■ Your goal ■
Make a verbatim copy of all the records.

++++ Task material ++++

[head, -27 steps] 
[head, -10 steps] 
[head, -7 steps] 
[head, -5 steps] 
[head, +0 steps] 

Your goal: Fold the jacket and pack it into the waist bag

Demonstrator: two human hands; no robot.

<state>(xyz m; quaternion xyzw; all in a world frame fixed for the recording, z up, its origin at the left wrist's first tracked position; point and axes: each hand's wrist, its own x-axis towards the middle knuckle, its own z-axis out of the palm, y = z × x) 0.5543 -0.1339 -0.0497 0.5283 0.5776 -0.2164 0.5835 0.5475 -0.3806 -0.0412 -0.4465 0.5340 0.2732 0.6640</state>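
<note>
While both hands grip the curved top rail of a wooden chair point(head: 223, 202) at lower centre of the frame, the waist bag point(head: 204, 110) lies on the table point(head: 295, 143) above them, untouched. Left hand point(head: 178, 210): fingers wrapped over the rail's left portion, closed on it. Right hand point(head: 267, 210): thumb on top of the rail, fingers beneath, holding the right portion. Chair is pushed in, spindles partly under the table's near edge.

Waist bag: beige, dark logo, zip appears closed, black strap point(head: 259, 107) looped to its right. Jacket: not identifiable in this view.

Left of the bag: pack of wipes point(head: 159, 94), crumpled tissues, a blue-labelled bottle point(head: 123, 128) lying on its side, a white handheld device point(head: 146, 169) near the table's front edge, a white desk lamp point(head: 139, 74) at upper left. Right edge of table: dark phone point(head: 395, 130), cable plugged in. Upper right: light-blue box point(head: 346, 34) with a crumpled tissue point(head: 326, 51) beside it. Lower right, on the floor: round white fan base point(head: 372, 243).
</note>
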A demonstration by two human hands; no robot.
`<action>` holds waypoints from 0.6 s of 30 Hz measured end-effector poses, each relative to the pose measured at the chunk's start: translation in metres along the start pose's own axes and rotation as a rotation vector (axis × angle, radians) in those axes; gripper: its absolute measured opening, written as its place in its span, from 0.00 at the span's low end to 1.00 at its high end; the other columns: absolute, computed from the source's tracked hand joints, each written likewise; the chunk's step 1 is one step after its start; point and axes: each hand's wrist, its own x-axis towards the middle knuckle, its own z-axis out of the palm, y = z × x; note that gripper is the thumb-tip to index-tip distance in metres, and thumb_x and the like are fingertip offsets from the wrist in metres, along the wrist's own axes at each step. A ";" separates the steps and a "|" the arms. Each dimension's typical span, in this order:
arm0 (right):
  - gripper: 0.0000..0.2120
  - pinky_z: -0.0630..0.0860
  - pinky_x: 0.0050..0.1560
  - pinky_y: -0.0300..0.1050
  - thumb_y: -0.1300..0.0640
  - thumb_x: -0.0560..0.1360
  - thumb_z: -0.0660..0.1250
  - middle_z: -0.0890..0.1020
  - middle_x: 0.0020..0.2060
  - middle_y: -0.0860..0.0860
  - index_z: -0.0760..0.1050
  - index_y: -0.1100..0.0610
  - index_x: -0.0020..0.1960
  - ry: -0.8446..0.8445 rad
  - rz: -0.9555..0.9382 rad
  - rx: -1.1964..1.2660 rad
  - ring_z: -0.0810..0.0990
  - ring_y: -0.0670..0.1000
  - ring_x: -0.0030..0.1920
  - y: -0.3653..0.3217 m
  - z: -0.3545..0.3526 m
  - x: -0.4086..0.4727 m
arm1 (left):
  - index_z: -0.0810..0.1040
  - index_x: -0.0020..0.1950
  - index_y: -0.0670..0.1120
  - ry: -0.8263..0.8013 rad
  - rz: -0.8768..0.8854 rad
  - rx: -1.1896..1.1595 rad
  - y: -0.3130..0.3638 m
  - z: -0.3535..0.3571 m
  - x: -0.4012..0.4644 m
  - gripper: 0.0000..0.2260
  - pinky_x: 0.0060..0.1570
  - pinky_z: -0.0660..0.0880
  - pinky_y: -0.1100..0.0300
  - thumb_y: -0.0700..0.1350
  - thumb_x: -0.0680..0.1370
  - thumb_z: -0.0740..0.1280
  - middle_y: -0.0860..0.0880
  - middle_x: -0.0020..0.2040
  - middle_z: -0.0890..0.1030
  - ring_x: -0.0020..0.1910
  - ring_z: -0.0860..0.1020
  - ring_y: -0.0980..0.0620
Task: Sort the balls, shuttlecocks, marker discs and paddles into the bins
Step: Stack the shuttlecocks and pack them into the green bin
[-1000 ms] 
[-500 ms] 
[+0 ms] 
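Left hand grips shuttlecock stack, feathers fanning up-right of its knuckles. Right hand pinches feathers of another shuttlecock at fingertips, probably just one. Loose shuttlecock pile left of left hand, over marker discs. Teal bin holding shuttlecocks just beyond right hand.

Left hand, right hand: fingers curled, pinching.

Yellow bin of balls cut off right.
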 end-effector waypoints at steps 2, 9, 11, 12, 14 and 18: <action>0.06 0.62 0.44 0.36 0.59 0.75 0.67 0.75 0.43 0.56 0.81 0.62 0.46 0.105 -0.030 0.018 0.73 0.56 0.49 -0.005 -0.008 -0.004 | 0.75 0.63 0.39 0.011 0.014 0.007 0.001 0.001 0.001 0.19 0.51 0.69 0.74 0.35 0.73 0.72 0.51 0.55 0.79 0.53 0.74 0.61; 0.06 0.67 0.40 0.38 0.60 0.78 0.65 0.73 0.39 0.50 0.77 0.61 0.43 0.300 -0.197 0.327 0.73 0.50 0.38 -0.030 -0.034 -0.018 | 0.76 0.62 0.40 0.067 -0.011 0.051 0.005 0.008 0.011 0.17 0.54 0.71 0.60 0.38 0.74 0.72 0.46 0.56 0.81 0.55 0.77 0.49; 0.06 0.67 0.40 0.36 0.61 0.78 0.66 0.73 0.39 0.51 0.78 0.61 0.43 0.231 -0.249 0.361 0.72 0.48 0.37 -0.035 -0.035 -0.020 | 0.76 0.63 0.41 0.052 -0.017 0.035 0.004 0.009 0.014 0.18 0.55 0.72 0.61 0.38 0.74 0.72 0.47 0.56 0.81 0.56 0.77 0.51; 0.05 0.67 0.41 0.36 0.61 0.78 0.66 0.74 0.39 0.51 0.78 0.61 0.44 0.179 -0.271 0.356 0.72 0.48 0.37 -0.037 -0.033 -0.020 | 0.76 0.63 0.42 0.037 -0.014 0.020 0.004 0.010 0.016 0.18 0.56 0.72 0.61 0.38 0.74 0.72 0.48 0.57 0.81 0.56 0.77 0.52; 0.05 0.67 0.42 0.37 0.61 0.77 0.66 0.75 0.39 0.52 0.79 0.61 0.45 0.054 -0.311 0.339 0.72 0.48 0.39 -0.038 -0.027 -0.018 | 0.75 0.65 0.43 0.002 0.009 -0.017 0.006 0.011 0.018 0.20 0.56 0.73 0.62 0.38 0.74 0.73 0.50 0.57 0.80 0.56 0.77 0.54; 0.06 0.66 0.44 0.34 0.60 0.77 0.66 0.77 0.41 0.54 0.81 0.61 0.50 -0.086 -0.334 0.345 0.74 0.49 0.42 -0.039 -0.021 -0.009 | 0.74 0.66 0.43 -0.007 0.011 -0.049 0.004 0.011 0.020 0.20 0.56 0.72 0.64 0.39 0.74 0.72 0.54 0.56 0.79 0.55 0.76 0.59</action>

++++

■ Written answer ■
[head, -27 steps] 
[head, -10 steps] 
[head, -7 steps] 
[head, -5 steps] 
[head, +0 steps] 

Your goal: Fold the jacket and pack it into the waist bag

Demonstrator: two human hands; no robot.

<state>(xyz m; quaternion xyzw; all in a world frame fixed for the recording, z up, its origin at the left wrist's first tracked position; point and axes: each hand's wrist, its own x-axis towards the middle knuckle, its own z-axis out of the palm, y = z × x) 0.5543 -0.1339 -0.0497 0.5283 0.5776 -0.2164 0.5835 0.5475 -0.3806 -0.0412 -0.4465 0.5340 0.2732 0.6640</state>
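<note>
While both hands grip the curved top rail of a wooden chair point(head: 223, 202) at lower centre of the frame, the waist bag point(head: 204, 110) lies on the table point(head: 295, 143) above them, untouched. Left hand point(head: 178, 210): fingers wrapped over the rail's left portion, closed on it. Right hand point(head: 267, 210): thumb on top of the rail, fingers beneath, holding the right portion. Chair is pushed in, spindles partly under the table's near edge.

Waist bag: beige, dark logo, zip appears closed, black strap point(head: 259, 107) looped to its right. Jacket: not identifiable in this view.

Left of the bag: pack of wipes point(head: 159, 94), crumpled tissues, a blue-labelled bottle point(head: 123, 128) lying on its side, a white handheld device point(head: 146, 169) near the table's front edge, a white desk lamp point(head: 139, 74) at upper left. Right edge of table: dark phone point(head: 395, 130), cable plugged in. Upper right: light-blue box point(head: 346, 34) with a crumpled tissue point(head: 326, 51) beside it. Lower right, on the floor: round white fan base point(head: 372, 243).
</note>
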A demonstration by two human hands; no robot.
`<action>` holds waypoints from 0.6 s of 30 Hz measured end-effector poses, each relative to the pose measured at the chunk's start: translation in metres along the start pose's own axes and rotation as a rotation vector (axis × angle, radians) in those axes; gripper: its absolute measured opening, written as its place in its span, from 0.00 at the span's low end to 1.00 at its high end; the other columns: absolute, computed from the source's tracked hand joints, each written likewise; the chunk's step 1 is one step after its start; point and axes: each hand's wrist, its own x-axis towards the middle knuckle, its own z-axis out of the palm, y = z × x; note that gripper is the thumb-tip to index-tip distance in metres, and thumb_x and the like are fingertip offsets from the wrist in metres, along the wrist's own axes at each step. A ";" separates the steps and a "|" the arms. Each dimension's typical span, in this order:
arm0 (right):
  - gripper: 0.0000..0.2120
  - pinky_z: -0.0630..0.0860
  - pinky_x: 0.0050..0.1560
  - pinky_y: -0.0300..0.1050
  - thumb_y: -0.1300..0.0640
  - thumb_x: -0.0560..0.1360
  - thumb_z: -0.0660..0.1250
  - middle_z: -0.0890..0.1020
  - middle_x: 0.0020..0.2060
  - middle_y: -0.0860..0.0860
  - index_z: -0.0760..0.1050
  - index_y: -0.1100..0.0610
  - index_x: -0.0020..0.1960
  - ry: -0.8446..0.8445 rad
  - rz: -0.9555..0.9382 rad
  - rx: -1.1964..1.2660 rad
  - ring_z: -0.0810..0.0990
  - ring_y: -0.0670..0.1000
  - ring_x: -0.0030..0.1920
  - y: -0.3653..0.3217 m
  - z: -0.3545..0.3526 m
  - x: -0.4086..0.4727 m
arm1 (left):
  - index_z: -0.0810..0.1040
  - index_x: -0.0020..0.1950
  - index_y: -0.0670..0.1120
  - ry: -0.8263..0.8013 rad
  - rz: -0.8768..0.8854 rad
  - rx: -1.1896..1.1595 rad
  - y: -0.3130..0.3638 m
  - z: -0.3535..0.3571 m
  - x: -0.4012..0.4644 m
  - gripper: 0.0000..0.2260
  - pinky_x: 0.0060..0.1570
  - pinky_z: -0.0660..0.0880
  - pinky_y: -0.1100..0.0300
  - thumb_y: -0.0700..0.1350
  - thumb_x: -0.0680..0.1370
  - thumb_z: -0.0740..0.1280
  - middle_y: -0.0860..0.0880
  - middle_x: -0.0020..0.2040
  - middle_z: -0.0890..0.1030
  - ring_x: -0.0020..0.1910
  - ring_z: -0.0860..0.1020
  - ring_y: -0.0980..0.0620
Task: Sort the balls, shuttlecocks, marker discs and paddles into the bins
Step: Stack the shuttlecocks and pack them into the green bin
[-1000 ms] 
[-500 ms] 
[+0 ms] 
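Left hand grips shuttlecock stack, feathers fanning up-right of its knuckles. Right hand pinches feathers of another shuttlecock at fingertips, probably just one. Loose shuttlecock pile left of left hand, over marker discs. Teal bin holding shuttlecocks just beyond right hand.

Left hand, right hand: fingers curled, pinching.

Yellow bin of balls cut off right.
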 end-effector waypoints at steps 2, 9, 11, 12, 14 and 18: <action>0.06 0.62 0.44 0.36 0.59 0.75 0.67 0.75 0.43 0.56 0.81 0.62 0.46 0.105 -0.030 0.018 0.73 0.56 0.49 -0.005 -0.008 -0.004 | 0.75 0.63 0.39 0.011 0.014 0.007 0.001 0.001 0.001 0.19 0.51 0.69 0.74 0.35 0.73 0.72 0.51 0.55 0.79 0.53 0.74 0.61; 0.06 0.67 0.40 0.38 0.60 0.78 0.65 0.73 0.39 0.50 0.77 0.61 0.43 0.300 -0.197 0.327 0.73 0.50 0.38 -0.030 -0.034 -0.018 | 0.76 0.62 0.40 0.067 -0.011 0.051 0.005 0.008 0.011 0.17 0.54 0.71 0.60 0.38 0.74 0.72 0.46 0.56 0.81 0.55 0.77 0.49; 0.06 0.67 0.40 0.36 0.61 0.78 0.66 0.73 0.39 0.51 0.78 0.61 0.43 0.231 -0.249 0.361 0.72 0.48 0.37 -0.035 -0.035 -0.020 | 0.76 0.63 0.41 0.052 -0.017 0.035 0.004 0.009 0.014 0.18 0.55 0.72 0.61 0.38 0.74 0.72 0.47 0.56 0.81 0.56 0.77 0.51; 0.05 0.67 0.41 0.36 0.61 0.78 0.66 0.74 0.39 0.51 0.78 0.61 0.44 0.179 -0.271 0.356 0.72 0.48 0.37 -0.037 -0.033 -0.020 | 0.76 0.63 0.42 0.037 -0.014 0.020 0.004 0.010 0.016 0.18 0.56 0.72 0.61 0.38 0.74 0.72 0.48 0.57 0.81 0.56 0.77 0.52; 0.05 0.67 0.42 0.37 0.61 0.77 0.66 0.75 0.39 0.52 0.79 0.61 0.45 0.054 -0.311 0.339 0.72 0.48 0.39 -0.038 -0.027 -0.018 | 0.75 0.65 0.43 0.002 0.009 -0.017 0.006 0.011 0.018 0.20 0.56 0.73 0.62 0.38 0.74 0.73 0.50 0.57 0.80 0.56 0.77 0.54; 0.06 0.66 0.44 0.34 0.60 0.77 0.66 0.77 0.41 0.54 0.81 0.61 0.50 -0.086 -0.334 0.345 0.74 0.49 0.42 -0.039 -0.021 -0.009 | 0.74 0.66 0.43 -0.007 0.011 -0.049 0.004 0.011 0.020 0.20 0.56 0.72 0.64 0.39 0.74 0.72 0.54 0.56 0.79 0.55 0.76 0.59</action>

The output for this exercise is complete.